- Action item -
Copy out each line of the entries below in which the string "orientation" appears.

Data items:
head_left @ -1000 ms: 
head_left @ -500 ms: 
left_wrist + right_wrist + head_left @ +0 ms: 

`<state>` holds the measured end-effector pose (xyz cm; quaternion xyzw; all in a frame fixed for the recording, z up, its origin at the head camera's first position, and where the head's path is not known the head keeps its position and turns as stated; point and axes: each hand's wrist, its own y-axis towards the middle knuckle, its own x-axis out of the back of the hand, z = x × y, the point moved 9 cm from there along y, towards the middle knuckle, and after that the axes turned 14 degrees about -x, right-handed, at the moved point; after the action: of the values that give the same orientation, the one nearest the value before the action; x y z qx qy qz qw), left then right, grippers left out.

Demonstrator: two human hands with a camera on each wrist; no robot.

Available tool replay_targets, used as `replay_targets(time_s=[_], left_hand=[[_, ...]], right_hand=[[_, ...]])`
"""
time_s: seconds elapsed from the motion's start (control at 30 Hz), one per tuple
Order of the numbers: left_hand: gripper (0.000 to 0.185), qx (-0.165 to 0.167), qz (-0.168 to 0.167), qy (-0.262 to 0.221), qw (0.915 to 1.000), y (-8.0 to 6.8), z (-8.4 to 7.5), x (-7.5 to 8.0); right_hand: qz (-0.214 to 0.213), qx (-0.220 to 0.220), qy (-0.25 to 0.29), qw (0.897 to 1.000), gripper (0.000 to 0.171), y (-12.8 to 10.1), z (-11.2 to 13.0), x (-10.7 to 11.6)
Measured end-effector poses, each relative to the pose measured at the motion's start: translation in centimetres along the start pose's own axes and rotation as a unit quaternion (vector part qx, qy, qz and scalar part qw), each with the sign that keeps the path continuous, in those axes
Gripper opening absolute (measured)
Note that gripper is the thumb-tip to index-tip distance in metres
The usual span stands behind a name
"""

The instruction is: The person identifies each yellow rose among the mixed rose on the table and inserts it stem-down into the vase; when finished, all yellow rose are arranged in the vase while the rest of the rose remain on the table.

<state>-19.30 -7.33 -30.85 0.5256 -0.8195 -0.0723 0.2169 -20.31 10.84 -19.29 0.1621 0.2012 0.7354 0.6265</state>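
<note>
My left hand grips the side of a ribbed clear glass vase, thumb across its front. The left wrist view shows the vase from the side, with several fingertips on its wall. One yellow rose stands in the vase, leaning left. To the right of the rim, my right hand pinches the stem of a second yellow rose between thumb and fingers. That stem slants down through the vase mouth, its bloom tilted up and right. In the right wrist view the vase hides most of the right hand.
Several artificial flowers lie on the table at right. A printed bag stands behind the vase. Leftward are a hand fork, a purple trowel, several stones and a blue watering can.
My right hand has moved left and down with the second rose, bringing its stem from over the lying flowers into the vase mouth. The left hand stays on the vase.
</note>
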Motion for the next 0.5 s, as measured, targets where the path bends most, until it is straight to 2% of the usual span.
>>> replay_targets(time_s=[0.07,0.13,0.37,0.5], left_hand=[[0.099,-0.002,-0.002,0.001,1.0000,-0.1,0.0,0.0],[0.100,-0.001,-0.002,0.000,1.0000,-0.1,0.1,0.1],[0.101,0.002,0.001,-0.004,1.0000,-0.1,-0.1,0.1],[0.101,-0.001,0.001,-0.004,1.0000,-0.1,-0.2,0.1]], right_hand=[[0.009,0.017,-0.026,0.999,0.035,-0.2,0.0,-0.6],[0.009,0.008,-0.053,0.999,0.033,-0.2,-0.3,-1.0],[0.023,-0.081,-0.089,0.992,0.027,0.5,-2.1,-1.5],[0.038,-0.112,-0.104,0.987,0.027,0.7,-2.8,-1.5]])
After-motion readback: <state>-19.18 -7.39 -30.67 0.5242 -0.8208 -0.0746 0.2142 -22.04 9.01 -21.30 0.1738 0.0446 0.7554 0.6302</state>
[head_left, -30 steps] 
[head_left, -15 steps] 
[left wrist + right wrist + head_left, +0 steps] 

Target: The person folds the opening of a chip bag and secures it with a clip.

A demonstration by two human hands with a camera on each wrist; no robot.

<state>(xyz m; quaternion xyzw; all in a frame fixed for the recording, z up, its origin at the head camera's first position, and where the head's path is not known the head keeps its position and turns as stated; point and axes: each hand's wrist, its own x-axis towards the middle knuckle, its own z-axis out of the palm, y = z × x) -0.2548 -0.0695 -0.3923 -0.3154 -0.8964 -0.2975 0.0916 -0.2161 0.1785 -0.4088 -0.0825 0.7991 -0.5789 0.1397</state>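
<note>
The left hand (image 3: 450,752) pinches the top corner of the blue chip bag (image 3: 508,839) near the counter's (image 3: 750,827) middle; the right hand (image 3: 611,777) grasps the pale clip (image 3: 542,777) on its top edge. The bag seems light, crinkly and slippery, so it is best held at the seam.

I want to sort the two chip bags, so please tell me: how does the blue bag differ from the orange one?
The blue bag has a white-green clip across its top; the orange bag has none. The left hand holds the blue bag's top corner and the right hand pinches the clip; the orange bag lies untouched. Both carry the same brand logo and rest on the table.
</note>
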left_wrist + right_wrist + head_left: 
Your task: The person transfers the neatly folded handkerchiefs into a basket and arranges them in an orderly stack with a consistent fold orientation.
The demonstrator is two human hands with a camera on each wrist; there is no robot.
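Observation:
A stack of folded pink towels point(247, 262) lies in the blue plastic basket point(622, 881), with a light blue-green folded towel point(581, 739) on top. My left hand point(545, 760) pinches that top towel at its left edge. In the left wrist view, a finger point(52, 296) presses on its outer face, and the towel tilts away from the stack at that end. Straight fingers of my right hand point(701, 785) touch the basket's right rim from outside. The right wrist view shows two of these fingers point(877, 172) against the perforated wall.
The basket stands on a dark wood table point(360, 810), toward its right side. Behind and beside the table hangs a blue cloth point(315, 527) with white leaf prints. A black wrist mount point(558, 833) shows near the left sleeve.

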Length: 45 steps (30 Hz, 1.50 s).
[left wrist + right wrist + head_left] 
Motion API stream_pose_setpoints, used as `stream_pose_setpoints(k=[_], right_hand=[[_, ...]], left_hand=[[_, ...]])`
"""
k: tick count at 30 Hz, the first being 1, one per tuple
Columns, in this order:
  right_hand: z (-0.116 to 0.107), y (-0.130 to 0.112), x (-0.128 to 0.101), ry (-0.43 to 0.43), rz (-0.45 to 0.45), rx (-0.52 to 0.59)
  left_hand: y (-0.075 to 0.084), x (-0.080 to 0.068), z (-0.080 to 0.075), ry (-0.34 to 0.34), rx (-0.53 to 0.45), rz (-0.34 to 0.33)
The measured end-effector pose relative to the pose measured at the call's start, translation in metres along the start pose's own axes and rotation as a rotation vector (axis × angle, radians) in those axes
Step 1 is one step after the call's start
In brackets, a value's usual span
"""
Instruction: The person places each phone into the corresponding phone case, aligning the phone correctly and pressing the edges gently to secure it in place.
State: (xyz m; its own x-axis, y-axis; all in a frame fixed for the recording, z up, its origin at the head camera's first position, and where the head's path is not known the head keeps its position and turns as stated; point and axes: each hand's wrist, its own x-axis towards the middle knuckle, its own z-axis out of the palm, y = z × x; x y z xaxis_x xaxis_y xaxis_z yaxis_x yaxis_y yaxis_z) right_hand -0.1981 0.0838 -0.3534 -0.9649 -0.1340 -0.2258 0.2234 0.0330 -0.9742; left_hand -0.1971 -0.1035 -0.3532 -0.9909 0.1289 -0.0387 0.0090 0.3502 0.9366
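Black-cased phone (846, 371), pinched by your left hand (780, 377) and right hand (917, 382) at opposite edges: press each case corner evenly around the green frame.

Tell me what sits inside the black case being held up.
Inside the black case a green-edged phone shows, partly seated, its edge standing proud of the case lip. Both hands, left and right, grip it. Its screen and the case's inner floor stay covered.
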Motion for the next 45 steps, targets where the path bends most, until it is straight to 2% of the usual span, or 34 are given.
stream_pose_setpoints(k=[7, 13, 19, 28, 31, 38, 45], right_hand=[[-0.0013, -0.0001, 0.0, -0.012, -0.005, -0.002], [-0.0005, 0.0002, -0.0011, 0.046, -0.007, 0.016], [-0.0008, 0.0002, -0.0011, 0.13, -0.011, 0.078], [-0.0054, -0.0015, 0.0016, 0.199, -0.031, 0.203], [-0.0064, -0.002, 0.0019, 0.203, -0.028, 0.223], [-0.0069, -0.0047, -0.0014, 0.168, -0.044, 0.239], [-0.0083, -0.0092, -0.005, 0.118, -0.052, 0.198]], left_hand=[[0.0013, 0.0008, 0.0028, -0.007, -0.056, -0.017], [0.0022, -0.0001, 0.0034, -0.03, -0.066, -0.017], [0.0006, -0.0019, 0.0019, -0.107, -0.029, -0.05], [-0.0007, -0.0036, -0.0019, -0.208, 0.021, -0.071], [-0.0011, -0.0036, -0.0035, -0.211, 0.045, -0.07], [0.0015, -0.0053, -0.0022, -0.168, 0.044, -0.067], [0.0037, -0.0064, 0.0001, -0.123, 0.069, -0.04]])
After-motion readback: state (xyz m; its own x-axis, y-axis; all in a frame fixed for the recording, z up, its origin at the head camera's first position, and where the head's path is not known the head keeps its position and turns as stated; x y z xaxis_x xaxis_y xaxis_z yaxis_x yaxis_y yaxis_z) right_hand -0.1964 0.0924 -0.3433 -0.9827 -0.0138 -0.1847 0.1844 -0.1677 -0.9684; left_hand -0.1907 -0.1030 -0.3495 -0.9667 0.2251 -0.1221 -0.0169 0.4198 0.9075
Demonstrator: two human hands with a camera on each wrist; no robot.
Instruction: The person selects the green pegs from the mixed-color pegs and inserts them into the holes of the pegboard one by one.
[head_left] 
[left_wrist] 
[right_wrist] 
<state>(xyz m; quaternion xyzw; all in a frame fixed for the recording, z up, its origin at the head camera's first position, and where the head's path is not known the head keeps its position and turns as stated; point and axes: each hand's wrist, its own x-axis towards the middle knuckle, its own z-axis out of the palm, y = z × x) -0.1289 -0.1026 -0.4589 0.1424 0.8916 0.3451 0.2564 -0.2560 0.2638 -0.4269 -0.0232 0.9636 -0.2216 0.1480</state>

- Reply -
`<state>` holds the measured end-effector pose (xyz cm; quaternion xyzw; all in a frame fixed for the recording, z up, its origin at the head camera's first position, and where the head's path is not known the head keeps its position and turns as stated; point and axes: each hand's wrist, its own y-axis towards the middle knuckle, its own x-axis out of the back of the hand, z = x × y, the point moved 9 cm from there along y, towards the middle knuckle, and after that the axes turned 14 degrees about -x, right-handed, at the moved point; after the action: of the values that give the same orientation, the one nearest the value before the action; x y z qx qy qz qw), left then right, grippers left out.
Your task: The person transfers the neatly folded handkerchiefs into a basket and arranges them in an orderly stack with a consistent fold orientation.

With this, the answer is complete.